Wallace Strickland began driving a tractor at age 10.
So at age 74, it seemed rookie mistakes were surely behind him.
Then came May 3, the day he admittedly “went stupid.” While driving downhill on his 450-acre Decatur farm, he lost control of the tractor as it sped up. He clipped a tree and the 8,800-pound vehicle tipped over on top of him.
Trapped underneath, Strickland worried he wouldn’t be rescued.
“I was in a place where I don’t usually have cell service, and I was allowed to make three phone calls. That’s divine intervention,” he said.
In another stroke of good fortune, someone who heard the emergency call had a piece of needed rescue equipment already loaded up. “He made it in 13 minutes to my house,” Strickland said.
It took 45 minutes for rescuers to free Strickland. And he’s grateful for the volunteer first responders who risked their own safety to help him.
“I remember one volunteer, John, was crawling under the tractor to shore it up, and I begged him not to five or six times,” Strickland said. “Afterwards, he even checked on me every other day.”
Strickland cracked two ribs, broke another, fractured his left thumb and severely injured his hip socket and pelvis. For a man who prided himself on staying healthy, it was humbling.
“I’ve worked out an hour five days a week since 1980,” he said. “For 74 years old, I was in as good a shape as a man can be.”
In his whole life, Strickland had only spent two days hospitalized. Still, he knew more than most about health care. He recently retired as long-time CEO of Rush Health Systems and is now board chairman.
So as he pondered where to go to overcome his injuries, Methodist Rehabilitation Center in Jackson immediately came to mind. “Its reputation is such across the state, it is the place to go for rehab,” he said.
Strickland’s “totally reconstructed pelvis” made him unable to bear weight on his right leg. He also had limited use of his left hand. But his therapists taught him how to work around his lopsided abilities.
“He had to put all his weight on his left leg and brace himself with his right arm,” said MRC occupational therapist Mia Tynes. “It was tricky.”

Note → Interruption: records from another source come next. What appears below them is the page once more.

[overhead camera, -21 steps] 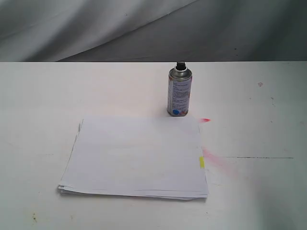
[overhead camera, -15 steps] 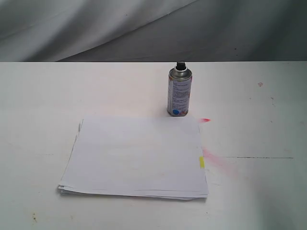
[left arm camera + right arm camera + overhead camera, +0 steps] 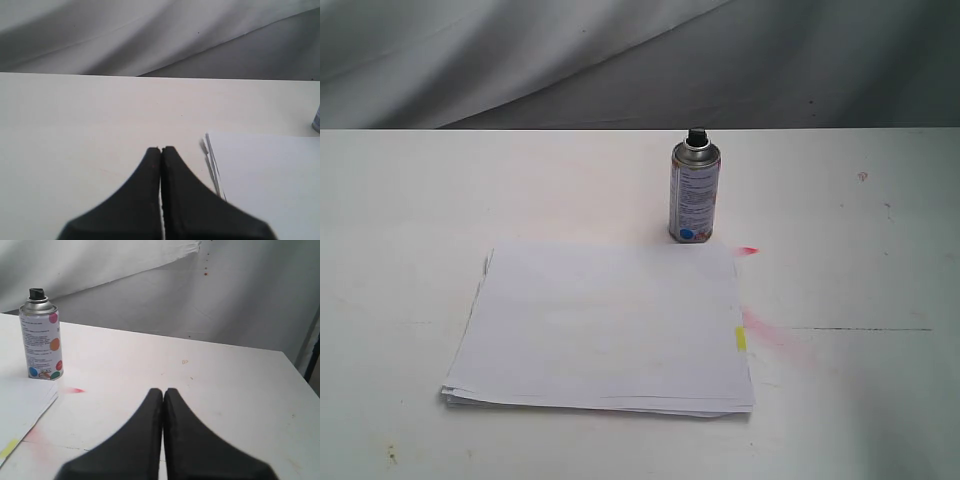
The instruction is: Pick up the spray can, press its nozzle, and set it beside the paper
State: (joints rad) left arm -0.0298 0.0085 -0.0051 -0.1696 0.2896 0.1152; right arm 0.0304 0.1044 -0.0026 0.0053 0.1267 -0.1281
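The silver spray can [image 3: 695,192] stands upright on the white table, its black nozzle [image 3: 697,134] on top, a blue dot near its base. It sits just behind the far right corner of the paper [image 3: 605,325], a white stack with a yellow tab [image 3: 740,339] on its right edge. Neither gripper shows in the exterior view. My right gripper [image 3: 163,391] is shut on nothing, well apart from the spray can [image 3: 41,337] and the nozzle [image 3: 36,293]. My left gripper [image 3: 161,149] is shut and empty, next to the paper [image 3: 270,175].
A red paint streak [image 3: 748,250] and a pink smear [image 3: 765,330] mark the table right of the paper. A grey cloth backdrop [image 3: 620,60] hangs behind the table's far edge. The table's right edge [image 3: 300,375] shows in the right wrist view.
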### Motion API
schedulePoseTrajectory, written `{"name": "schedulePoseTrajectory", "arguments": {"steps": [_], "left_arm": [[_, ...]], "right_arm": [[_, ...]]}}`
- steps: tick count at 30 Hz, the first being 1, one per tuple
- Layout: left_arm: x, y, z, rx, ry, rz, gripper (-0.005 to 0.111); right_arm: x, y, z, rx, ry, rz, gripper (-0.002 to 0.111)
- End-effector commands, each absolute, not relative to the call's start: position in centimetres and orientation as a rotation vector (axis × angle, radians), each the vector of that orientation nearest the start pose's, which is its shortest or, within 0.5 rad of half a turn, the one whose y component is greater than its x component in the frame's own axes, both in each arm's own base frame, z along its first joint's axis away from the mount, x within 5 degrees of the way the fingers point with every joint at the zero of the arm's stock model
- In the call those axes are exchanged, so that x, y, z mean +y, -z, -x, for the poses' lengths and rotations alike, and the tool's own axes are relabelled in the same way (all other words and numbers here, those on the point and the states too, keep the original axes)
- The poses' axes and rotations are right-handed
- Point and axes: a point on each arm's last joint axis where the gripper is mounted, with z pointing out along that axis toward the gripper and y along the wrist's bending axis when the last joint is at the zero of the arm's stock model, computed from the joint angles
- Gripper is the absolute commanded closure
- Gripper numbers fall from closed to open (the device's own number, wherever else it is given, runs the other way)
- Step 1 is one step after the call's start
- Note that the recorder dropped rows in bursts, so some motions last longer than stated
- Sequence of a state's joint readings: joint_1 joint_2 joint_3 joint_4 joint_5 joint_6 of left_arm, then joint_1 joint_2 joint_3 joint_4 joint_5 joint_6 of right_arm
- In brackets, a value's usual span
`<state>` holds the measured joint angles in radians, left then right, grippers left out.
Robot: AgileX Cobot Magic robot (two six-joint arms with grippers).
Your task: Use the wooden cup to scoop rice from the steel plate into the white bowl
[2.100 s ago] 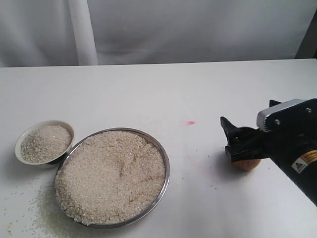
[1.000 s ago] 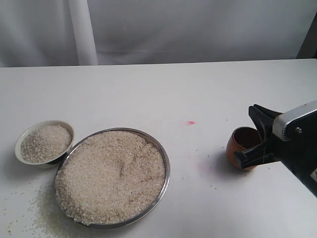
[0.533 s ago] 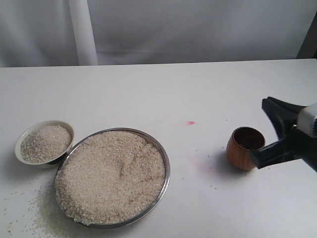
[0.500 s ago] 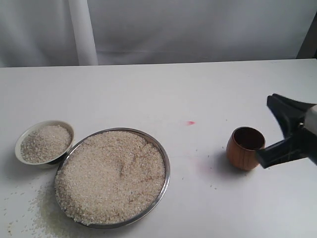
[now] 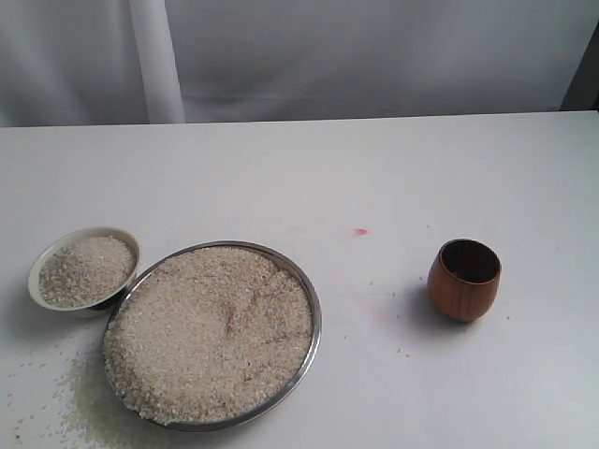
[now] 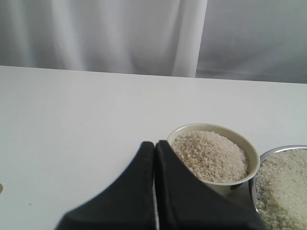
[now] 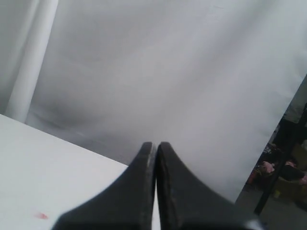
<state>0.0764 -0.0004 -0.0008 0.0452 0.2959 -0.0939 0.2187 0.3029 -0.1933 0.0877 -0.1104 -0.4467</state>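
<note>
The wooden cup stands upright and alone on the table at the right, its dark inside showing no rice. The steel plate at lower left holds a wide heap of rice. Left of the plate, the white bowl is heaped with rice. No gripper shows in the exterior view. In the left wrist view my left gripper is shut on nothing, beside the white bowl and the plate's rim. My right gripper is shut and empty, pointing at the backdrop past the table edge.
Loose grains lie scattered on the white table at the lower left. A small red mark sits between plate and cup. A white curtain hangs behind the table, with dark clutter beyond its right end.
My right gripper let go of the wooden cup, pulled away to the right and left the exterior view. The cup stays upright on the table. Plate and bowl are unchanged.
</note>
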Motion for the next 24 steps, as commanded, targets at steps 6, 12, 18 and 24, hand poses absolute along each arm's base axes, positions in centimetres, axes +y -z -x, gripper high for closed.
{"name": "schedulePoseTrajectory", "arguments": {"steps": [6,12,18,24], "left_arm": [[0.5,-18.7,-5.4,1.764,-0.023,0.118,0.107],[0.5,-18.7,-5.4,1.764,-0.023,0.118,0.107],[0.5,-18.7,-5.4,1.764,-0.023,0.118,0.107],[0.5,-18.7,-5.4,1.764,-0.023,0.118,0.107]], "right_arm": [[1.6,-26.0,-7.6,1.461,0.124,0.427,0.108],[1.5,-22.7,-7.4,1.532,0.083,0.405,0.108],[1.3,-21.7,-6.3,1.422,0.091,0.375,0.108],[1.1,-22.0,-5.6,1.375,0.091,0.363,0.108]]}}
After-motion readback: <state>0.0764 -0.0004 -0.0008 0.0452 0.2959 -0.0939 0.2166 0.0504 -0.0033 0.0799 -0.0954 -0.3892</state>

“But once he got used to it, he took off,” said MRC physical therapist Mary Smith. “It just took a little bit of time before he realized he had control.”
After a couple of weeks focused on strength, balance, endurance and compensatory techniques, Strickland headed home feeling grateful to staff for helping him make “tremendous progress.”

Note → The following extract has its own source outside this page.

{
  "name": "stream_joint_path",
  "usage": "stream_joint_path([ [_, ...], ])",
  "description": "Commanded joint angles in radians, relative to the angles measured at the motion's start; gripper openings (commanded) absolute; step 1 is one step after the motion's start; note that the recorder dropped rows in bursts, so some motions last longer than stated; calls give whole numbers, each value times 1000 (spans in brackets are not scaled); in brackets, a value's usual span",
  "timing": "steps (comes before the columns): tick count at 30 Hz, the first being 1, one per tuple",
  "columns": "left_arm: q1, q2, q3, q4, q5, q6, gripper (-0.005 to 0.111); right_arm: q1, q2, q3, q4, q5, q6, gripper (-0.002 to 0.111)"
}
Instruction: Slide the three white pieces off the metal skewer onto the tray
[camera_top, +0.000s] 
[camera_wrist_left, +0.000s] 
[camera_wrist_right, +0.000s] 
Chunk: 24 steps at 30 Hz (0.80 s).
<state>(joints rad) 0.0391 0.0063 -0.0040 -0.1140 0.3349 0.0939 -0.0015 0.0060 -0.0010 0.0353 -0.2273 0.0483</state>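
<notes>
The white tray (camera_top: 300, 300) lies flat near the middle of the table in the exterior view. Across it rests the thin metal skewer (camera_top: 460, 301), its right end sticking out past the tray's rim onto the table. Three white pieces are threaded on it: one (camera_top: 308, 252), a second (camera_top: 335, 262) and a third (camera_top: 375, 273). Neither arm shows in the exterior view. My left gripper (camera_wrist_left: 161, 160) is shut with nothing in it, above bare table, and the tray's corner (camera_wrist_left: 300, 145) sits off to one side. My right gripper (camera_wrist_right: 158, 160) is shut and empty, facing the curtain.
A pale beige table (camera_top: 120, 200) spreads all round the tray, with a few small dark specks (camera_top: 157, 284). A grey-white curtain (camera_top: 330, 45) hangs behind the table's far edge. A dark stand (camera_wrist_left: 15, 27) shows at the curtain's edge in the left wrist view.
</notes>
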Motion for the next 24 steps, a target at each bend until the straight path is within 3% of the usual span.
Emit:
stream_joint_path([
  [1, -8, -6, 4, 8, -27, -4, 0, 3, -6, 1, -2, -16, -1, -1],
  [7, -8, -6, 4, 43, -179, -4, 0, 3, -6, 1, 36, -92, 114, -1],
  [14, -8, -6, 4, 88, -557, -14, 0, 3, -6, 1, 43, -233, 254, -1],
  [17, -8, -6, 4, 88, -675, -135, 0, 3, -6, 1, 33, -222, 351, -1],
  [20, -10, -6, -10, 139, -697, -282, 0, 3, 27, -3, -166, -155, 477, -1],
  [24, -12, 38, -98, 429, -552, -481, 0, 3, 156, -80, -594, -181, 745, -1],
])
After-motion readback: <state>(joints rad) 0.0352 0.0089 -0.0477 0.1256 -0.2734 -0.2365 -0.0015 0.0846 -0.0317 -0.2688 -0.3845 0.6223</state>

“I can stand up and move from bed to wheelchair and wheelchair to bed, and I have walked 150 feet,” he said upon his discharge on May 27. “They taught me all that, and it’s so nice to have someone teaching you things you need to know.

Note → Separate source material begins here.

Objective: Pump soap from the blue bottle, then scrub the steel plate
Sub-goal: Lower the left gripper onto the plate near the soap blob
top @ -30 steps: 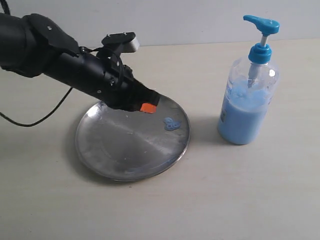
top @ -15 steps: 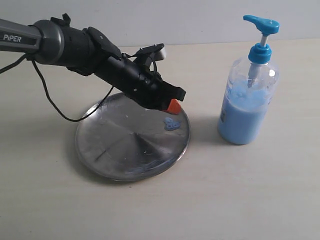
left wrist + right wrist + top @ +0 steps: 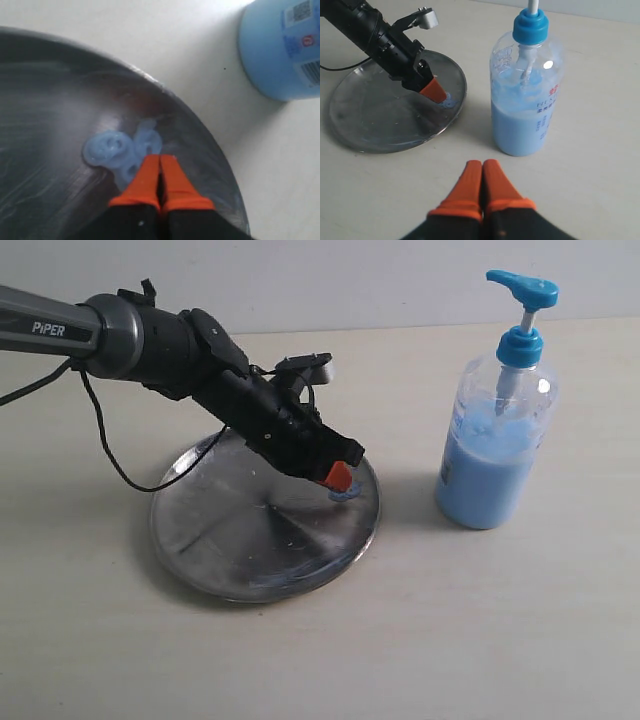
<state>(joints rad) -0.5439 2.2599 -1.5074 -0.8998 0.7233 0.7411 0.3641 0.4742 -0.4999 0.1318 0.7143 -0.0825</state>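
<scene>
The steel plate point(image 3: 230, 540) lies left of centre on the table, round and shiny. A small bluish blob of soap point(image 3: 112, 150) sits on it near its right rim. My left gripper point(image 3: 340, 478) is shut, empty, its orange fingertips point(image 3: 150, 172) pressed together at the edge of the soap point(image 3: 451, 104). The blue bottle point(image 3: 495, 445) stands upright to the right of the plate point(image 3: 370, 120), half full of pale blue liquid. My right gripper point(image 3: 482, 165) is shut on nothing, off the table's surface in front of the bottle point(image 3: 525, 100), out of the exterior view.
A black cable point(image 3: 120, 465) loops from the left arm down over the plate's left edge. The pale tabletop point(image 3: 480, 630) stretches in front of the plate and bottle. A white wall point(image 3: 380, 280) bounds the back.
My left gripper swung right across the plate and dropped onto the soap blob. The bottle and plate stayed put.
</scene>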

“The staff is outstanding. Even the lady who does the housekeeping, we would chat, chat, chat as she did her job. She was just so nice.”
At first, Strickland had simple goals for his recovery. He wanted to go to the bathroom independently and be able to sleep on his side.
In the future, though, he hopes to get back to farming. He’s got cows, chickens, donkeys and a thriving vegetable garden that need his attention.
He says his accident taught him he had some bad habits to overcome. He believes his mistake on May 3 was not putting his tractor in four-wheel drive. “If I’d put it in low gear, I would have creeped down that hill,” he said.
The tractor had a Roll Over Protection System (ROPS), but Strickland neglected to use a vital component—his seatbelt.
His wise words to others is: “You need to not put yourself in the position to be injured or even killed. And at a certain age, there are probably things you shouldn’t do no matter how well you think you can do them.”
“We hear that over and over,” said John Hubbard, senior safety specialist for the Mississippi Farm Bureau. “They say I knew better and I took a chance and the chance cost me.”
Hubbard said it’s fortunate that some farmers like Strickland are willing to share their stories to help others avoid the same mistakes.
“They realize they messed up and don’t want anybody else to go through what they’ve gone through. And my hat is off to them,” Hubbard said. “They take something bad that happened and turn it around to save lives.”